V. Panizza, P. Hauke, C. Micheletti and P. Faccioli
Protein Design by Integrating Machine Learning with Quantum Annealing and Quantum-Inspired Optimization
PRX Life (2024)
Link to online article
Abstract
The protein design problem involves finding polypeptide sequences folding into a given three-dimensional
structure. Its rigorous algorithmic solution is computationally demanding, involving a nested search in sequence
and structure spaces. Structure searches can now be bypassed thanks to recent machine-learning breakthroughs,
which have enabled accurate and rapid structure predictions.

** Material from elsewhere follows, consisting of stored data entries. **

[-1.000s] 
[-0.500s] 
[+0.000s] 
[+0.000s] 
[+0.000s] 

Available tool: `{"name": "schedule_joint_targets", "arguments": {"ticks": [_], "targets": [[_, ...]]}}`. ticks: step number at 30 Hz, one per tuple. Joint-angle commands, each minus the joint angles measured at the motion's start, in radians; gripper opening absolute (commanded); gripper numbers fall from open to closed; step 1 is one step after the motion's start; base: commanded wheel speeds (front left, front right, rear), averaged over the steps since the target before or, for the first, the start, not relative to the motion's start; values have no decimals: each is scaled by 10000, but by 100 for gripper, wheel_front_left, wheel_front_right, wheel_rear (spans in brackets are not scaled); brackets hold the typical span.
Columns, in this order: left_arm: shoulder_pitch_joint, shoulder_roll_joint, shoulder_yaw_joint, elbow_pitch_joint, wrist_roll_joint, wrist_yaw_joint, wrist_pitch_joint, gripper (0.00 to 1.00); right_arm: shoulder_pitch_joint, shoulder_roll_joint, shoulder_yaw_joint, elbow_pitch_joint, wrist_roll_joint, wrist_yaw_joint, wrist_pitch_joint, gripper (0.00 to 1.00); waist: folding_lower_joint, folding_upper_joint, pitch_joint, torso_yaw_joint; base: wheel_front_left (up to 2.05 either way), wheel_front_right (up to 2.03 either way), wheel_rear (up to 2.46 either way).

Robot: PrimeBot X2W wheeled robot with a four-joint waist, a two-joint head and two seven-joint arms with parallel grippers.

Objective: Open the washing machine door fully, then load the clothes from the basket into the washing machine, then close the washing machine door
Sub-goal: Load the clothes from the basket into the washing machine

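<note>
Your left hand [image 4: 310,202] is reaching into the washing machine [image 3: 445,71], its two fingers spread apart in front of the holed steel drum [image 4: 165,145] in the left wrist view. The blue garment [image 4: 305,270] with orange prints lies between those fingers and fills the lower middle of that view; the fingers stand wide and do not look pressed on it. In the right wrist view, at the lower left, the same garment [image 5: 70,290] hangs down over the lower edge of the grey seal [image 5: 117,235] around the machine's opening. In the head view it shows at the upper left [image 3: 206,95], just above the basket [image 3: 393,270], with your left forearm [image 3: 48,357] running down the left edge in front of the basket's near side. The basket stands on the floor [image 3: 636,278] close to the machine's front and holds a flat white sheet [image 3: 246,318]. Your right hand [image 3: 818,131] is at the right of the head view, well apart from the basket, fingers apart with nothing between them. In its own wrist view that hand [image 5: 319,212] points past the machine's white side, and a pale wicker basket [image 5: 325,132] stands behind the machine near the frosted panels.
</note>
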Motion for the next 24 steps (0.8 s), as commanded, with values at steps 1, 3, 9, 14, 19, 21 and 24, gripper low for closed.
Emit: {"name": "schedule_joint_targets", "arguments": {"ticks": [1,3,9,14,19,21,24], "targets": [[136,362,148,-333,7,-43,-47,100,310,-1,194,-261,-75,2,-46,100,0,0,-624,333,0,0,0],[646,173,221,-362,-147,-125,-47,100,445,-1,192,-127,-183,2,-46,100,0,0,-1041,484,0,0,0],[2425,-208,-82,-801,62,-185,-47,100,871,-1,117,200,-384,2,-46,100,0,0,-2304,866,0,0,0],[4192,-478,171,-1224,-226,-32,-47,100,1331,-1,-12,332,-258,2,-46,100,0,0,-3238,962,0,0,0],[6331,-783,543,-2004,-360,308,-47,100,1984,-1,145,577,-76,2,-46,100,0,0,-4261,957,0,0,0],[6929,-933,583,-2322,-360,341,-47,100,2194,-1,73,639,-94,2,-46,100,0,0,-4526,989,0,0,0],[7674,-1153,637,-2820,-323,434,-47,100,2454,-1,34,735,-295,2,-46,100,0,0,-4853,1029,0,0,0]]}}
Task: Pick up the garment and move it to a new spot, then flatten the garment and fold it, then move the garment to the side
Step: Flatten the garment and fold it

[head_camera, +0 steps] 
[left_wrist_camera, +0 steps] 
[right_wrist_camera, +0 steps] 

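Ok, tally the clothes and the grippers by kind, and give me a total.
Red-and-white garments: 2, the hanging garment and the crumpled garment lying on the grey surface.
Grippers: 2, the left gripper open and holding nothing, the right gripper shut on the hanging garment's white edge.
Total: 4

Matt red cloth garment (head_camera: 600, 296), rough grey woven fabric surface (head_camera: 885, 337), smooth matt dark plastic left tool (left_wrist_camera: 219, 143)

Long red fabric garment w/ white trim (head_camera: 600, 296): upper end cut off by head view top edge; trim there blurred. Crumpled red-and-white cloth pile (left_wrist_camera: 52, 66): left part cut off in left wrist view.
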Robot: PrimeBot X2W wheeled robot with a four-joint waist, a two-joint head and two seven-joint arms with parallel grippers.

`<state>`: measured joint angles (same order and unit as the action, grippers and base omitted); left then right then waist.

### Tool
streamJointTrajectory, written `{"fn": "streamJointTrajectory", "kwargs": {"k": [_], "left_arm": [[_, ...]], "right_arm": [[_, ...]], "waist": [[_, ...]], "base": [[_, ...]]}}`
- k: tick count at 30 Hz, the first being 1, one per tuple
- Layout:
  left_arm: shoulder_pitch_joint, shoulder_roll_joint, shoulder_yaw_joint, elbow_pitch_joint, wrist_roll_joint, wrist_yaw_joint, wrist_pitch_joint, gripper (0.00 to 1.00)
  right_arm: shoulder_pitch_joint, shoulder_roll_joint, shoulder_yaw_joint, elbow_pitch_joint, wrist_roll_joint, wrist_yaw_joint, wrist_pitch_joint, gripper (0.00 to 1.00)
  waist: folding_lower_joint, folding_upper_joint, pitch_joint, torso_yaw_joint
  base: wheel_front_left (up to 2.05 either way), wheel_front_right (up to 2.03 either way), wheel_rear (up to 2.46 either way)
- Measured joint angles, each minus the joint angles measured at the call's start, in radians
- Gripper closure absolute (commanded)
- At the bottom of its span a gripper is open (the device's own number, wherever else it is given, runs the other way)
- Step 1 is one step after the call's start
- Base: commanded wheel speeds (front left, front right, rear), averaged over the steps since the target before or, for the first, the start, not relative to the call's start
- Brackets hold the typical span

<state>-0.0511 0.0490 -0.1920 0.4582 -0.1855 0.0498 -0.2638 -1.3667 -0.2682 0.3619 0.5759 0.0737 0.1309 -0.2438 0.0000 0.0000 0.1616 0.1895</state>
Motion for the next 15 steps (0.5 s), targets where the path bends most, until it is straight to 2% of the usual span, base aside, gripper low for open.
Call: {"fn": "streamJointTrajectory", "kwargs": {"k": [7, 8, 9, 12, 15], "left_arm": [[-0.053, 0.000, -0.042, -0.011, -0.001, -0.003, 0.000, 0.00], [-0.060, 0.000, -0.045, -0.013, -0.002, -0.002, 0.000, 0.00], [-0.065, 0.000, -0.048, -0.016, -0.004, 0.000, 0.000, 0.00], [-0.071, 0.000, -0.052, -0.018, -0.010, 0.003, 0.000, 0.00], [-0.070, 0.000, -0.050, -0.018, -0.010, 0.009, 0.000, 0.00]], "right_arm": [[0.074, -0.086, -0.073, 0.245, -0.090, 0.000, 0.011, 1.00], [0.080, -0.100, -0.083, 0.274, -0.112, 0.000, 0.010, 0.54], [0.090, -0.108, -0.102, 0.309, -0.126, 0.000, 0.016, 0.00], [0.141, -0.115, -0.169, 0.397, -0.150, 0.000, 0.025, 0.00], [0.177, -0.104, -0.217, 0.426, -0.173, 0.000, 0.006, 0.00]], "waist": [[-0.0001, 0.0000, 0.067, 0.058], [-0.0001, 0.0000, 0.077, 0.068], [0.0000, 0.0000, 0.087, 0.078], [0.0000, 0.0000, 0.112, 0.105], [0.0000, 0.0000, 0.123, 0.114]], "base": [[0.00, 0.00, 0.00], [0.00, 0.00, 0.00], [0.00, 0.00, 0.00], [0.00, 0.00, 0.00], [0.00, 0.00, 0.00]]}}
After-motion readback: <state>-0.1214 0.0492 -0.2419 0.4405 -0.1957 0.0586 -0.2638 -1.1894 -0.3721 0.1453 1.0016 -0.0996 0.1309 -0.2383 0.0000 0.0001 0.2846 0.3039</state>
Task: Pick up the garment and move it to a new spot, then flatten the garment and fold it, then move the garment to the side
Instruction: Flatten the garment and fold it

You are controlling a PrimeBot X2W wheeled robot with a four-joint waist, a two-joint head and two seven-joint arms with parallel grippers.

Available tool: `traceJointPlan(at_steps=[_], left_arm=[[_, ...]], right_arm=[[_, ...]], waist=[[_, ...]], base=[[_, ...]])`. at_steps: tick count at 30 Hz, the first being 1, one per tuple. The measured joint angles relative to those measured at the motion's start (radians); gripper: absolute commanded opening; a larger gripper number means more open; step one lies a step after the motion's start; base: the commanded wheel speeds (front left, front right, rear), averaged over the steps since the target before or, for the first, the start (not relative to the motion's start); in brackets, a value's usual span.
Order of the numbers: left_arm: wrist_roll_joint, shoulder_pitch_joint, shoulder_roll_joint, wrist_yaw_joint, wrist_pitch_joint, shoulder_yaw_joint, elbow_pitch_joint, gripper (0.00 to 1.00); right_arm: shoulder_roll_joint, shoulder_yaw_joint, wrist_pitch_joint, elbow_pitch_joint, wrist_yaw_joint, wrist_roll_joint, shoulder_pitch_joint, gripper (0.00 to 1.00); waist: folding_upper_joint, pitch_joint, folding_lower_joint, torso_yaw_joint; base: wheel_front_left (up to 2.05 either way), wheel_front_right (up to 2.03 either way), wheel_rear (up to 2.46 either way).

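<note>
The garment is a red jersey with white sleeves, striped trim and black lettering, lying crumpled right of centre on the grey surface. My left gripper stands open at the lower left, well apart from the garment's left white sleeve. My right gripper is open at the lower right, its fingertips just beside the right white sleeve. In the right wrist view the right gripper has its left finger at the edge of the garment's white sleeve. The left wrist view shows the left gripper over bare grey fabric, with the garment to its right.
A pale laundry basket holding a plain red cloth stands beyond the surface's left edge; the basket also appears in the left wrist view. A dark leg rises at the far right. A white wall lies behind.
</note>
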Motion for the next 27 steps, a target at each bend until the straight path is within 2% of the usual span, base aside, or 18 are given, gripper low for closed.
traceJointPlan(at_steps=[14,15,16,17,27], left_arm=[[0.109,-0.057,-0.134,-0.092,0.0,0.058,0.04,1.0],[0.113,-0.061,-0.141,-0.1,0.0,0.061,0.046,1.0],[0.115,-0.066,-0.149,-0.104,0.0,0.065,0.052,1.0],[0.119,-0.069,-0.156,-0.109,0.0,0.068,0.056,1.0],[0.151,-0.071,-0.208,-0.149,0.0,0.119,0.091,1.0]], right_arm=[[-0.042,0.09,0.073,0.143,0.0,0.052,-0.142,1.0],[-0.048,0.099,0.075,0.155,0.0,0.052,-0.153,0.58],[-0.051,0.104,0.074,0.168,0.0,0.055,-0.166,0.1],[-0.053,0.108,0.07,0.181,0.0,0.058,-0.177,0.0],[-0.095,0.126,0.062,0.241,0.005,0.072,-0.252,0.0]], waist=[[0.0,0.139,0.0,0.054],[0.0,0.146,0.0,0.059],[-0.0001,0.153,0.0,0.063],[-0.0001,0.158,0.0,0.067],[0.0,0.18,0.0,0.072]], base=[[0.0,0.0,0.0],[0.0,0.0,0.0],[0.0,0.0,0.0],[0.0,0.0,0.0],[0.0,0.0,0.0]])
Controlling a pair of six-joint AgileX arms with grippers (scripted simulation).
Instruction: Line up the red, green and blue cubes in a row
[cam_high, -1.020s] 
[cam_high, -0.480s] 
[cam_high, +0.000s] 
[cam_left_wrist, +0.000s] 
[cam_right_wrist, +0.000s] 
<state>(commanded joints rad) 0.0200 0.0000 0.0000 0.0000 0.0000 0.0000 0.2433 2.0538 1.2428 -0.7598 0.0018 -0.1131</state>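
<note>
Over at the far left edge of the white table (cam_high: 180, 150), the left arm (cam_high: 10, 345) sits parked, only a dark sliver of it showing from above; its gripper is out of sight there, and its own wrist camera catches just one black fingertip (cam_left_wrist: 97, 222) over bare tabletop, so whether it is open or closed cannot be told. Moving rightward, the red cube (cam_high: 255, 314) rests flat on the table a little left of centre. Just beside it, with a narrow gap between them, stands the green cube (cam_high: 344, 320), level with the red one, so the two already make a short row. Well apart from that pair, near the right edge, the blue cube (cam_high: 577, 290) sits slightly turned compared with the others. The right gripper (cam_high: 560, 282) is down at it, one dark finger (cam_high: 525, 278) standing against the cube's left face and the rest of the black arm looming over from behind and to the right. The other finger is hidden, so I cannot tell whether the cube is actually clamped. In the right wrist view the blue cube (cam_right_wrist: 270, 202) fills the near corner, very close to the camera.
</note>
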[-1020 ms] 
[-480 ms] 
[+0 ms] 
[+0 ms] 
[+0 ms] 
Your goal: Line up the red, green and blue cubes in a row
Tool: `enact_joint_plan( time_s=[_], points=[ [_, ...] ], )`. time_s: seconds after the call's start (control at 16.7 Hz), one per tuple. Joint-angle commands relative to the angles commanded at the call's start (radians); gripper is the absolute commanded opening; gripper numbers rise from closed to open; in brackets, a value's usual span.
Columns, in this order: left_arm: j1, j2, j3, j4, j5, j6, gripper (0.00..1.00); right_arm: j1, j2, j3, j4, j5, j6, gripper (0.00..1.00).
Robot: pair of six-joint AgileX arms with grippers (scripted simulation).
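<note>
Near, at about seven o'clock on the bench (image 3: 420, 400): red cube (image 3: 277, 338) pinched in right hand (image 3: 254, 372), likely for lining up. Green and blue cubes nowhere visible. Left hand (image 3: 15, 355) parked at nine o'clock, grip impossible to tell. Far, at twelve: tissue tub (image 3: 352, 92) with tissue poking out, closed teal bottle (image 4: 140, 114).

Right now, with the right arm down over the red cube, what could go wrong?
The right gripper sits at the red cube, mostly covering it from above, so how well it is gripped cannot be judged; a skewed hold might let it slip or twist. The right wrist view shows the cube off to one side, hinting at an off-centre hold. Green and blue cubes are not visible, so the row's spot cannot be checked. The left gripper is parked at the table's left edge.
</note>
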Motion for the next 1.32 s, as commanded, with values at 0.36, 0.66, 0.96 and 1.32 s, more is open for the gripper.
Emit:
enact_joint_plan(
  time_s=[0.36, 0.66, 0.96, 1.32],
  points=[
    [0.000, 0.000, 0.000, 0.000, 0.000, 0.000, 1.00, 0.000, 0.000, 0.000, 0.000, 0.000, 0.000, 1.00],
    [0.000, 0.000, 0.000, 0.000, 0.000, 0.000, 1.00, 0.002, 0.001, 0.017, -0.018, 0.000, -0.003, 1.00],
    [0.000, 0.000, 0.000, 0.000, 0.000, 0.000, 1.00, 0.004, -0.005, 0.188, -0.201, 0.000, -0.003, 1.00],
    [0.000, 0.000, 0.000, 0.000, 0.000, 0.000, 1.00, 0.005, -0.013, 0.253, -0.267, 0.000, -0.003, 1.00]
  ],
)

Similarly, sequence searches might be entirely
transformed by the advent of quantum annealing machines and by the required new encodings of the search
problem, which could be performative even on classical machines. In this work, we introduce a general protein
design scheme where algorithmic and technological advancements in machine learning and quantum-inspired
algorithms can be integrated, and an optimal physics-based scoring function is iteratively learned. In this first
proof-of-concept application, we apply the iterative method to a lattice protein model amenable to exhaustive
benchmarks, finding that it can rapidly learn a physics-based scoring function and achieve promising design
performances. Strikingly, our quantum-inspired reformulation outperforms conventional sequence optimization
even when adopted on classical machines. The scheme is general and can be extended, e.g., to encompass
off-lattice models, and it can integrate progress on various computational platforms, thus representing a new
paradigm approach for protein design.